In the entries below, which lines run from the one containing "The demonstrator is" to the one containing "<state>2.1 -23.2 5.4"? Copy exactly those lines, ends included, and no others.
[Material provided Boundary: Start]
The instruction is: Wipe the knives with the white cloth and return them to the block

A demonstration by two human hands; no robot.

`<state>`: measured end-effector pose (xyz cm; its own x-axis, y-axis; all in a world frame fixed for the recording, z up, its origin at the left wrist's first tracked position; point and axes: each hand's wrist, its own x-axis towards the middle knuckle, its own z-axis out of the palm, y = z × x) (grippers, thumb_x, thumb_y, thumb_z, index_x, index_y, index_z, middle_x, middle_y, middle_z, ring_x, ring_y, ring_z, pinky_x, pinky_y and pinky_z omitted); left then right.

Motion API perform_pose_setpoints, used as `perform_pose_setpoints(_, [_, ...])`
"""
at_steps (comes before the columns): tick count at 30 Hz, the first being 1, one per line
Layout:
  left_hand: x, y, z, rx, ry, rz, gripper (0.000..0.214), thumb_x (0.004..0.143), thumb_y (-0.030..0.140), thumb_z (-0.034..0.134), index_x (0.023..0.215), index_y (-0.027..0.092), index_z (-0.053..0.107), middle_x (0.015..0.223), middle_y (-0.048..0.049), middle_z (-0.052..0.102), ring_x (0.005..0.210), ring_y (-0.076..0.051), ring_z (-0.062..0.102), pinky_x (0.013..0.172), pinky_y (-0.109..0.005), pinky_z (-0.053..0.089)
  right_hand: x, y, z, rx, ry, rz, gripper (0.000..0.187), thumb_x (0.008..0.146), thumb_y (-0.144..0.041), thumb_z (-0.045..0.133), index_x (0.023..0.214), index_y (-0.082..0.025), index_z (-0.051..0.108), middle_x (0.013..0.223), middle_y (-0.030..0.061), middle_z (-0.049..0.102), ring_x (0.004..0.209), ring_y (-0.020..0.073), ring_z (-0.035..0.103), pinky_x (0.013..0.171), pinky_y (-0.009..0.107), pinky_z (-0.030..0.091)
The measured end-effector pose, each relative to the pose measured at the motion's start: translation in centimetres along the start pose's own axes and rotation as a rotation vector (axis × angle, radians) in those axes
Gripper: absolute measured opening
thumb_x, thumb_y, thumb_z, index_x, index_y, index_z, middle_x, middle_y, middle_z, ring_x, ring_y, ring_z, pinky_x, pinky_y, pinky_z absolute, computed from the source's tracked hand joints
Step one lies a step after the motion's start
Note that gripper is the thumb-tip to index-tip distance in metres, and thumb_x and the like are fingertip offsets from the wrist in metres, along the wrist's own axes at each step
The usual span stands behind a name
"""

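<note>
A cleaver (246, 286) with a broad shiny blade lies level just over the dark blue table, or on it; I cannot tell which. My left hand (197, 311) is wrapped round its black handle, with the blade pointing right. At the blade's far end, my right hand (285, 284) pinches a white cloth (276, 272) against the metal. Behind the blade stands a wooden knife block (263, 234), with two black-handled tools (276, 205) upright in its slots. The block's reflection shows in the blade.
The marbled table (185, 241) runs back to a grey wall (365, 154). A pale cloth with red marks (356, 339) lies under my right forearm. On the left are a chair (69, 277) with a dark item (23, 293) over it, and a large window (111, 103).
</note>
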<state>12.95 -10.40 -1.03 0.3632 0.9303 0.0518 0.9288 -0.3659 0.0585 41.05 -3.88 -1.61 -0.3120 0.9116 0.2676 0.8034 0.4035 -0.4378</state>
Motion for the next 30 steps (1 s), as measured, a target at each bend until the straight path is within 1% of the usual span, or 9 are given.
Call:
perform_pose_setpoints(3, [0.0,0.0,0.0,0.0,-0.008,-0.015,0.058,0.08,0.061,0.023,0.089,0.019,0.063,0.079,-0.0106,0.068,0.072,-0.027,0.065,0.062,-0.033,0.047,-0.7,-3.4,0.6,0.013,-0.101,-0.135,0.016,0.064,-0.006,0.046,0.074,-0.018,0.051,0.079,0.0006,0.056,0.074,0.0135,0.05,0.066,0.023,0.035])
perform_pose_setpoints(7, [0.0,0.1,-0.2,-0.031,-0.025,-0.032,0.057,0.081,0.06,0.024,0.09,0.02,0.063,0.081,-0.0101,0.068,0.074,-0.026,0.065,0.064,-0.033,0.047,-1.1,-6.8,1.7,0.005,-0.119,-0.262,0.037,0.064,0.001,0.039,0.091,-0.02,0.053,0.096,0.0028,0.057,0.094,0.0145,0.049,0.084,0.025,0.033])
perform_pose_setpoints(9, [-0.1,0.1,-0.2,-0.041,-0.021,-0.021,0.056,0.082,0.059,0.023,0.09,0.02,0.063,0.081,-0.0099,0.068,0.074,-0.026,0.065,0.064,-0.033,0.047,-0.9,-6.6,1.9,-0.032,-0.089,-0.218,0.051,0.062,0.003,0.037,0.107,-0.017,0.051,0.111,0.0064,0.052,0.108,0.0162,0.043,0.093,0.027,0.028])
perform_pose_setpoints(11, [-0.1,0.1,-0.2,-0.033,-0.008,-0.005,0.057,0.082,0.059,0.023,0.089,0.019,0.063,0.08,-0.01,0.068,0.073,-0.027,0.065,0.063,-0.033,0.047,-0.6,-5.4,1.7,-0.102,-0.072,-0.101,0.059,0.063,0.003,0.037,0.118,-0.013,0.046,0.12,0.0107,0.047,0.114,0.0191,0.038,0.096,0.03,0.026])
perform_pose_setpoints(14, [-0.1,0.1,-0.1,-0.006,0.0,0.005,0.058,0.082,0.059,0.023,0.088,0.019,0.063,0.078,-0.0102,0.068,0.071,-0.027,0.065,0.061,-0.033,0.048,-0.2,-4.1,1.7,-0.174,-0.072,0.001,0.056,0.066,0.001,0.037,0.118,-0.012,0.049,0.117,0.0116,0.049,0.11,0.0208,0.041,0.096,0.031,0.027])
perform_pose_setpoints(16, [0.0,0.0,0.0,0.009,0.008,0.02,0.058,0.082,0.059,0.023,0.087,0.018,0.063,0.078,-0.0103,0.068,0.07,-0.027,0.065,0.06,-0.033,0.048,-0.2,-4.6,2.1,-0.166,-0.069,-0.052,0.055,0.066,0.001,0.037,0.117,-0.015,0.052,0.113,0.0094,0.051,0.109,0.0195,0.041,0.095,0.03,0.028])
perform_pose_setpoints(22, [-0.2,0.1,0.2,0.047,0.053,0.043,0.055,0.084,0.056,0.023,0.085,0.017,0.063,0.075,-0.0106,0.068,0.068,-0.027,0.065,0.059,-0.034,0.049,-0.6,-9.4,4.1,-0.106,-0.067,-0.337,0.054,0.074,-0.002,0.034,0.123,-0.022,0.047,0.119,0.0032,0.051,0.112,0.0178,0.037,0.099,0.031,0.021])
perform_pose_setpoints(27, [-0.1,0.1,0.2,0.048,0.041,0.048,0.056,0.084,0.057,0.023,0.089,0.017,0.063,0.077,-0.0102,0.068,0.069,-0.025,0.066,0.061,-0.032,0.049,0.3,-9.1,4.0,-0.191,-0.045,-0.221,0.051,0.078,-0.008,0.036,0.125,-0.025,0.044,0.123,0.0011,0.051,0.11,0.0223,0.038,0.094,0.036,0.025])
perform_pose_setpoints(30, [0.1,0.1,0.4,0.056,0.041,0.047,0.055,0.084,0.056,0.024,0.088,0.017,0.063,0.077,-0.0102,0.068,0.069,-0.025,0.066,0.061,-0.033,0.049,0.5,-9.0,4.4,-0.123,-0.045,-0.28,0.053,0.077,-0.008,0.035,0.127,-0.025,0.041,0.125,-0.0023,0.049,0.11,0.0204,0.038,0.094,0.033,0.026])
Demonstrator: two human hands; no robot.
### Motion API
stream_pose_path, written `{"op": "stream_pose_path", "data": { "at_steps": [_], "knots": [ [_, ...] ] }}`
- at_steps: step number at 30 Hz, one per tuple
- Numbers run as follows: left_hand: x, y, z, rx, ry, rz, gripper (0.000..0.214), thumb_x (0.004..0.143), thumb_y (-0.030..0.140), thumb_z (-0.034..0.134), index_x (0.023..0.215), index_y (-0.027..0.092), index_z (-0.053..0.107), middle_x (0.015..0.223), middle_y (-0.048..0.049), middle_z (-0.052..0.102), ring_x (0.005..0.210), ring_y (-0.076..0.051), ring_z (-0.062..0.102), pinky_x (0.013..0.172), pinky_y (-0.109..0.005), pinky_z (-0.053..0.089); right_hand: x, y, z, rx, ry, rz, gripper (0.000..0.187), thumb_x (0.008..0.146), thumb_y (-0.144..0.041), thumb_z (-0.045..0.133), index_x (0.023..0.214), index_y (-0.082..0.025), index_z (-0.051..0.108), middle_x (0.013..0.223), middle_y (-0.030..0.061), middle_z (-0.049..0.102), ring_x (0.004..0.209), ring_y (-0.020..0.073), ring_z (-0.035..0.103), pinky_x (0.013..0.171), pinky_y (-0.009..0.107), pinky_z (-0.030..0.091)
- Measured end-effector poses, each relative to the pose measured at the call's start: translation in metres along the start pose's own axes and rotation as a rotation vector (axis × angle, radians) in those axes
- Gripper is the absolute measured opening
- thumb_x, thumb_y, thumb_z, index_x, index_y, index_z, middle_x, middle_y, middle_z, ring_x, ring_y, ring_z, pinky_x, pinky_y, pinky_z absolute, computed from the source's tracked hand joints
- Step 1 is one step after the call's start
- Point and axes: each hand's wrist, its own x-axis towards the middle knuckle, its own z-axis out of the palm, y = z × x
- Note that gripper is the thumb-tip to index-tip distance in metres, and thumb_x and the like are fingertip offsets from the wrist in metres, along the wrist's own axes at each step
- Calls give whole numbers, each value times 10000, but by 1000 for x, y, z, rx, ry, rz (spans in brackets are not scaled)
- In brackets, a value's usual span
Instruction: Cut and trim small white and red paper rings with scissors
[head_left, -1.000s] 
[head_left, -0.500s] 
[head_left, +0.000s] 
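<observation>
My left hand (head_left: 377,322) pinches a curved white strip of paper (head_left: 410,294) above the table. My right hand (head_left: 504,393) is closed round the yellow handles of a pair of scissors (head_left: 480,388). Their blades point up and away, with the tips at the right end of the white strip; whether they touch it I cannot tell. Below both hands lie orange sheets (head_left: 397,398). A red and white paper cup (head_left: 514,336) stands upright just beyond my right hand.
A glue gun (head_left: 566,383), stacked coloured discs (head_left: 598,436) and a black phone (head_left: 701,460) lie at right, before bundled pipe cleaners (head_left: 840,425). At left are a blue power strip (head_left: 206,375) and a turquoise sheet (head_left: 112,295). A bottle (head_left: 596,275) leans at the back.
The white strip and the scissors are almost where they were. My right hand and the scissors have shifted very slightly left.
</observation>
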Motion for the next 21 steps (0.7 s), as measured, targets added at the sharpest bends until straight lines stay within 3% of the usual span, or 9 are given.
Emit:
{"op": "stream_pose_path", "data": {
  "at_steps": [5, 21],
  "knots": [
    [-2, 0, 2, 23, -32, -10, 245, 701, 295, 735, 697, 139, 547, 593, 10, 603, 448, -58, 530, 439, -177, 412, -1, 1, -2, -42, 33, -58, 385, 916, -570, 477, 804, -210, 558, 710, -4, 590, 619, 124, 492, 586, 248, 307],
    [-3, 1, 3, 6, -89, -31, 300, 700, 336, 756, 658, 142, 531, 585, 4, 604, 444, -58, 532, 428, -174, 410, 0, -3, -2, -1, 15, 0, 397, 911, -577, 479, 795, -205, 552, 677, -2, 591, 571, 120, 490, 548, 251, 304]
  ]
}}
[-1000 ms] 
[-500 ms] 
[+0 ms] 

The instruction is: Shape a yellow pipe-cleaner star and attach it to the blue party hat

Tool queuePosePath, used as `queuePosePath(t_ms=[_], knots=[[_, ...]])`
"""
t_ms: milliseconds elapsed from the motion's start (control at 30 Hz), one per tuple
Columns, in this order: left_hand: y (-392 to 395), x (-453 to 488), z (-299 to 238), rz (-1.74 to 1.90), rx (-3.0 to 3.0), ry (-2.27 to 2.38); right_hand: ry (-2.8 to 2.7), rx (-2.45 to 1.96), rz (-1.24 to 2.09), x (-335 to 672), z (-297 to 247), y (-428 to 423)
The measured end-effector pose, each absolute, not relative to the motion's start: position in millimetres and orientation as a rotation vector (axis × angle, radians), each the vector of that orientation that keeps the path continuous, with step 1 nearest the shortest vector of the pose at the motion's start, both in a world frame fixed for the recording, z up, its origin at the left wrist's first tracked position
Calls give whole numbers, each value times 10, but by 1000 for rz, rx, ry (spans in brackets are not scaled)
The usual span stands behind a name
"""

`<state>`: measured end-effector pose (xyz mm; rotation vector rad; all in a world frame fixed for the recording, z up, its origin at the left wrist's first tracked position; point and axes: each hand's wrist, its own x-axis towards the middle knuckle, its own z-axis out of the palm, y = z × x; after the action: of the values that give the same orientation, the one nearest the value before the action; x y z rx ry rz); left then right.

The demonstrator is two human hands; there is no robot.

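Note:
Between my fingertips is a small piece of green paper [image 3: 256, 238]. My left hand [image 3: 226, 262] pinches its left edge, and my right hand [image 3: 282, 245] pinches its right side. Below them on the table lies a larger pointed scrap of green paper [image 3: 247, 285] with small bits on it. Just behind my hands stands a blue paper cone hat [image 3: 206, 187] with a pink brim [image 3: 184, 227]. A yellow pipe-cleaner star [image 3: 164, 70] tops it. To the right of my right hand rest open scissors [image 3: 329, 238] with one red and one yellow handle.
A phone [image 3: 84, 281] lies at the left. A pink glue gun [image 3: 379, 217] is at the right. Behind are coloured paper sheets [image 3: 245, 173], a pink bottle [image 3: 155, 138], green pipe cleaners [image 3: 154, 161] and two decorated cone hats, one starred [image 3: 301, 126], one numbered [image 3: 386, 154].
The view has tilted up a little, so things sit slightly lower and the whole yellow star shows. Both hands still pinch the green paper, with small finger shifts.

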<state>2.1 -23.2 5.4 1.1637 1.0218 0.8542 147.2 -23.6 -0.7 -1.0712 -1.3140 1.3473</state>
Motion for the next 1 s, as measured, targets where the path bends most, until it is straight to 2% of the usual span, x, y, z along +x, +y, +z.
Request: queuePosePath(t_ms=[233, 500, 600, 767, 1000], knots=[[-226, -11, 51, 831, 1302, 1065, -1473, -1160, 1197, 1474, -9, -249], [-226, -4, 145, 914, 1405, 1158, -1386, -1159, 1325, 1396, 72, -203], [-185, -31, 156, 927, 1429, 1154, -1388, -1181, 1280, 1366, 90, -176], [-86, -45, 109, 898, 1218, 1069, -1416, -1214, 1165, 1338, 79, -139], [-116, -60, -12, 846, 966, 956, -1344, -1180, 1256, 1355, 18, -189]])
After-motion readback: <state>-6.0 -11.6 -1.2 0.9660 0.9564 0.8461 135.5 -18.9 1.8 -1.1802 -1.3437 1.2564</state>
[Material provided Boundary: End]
Solution to the problem:
The demonstrator is two human hands; there is no robot.

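Note:
Between my fingertips is a small piece of green paper [image 3: 256, 238]. My left hand [image 3: 226, 262] pinches its left edge, and my right hand [image 3: 282, 245] pinches its right side. Below them on the table lies a larger pointed scrap of green paper [image 3: 247, 285] with small bits on it. Just behind my hands stands a blue paper cone hat [image 3: 206, 187] with a pink brim [image 3: 184, 227]. A yellow pipe-cleaner star [image 3: 164, 70] tops it. To the right of my right hand rest open scissors [image 3: 329, 238] with one red and one yellow handle.
A phone [image 3: 84, 281] lies at the left. A pink glue gun [image 3: 379, 217] is at the right. Behind are coloured paper sheets [image 3: 245, 173], a pink bottle [image 3: 155, 138], green pipe cleaners [image 3: 154, 161] and two decorated cone hats, one starred [image 3: 301, 126], one numbered [image 3: 386, 154].
The view has tilted up a little, so things sit slightly lower and the whole yellow star shows. Both hands still pinch the green paper, with small finger shifts.
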
<state>2.1 -23.2 5.4 1.1637 1.0218 0.8542 147.2 -23.6 -0.7 -1.0712 -1.3140 1.3473</state>

Nothing further is required by the exercise.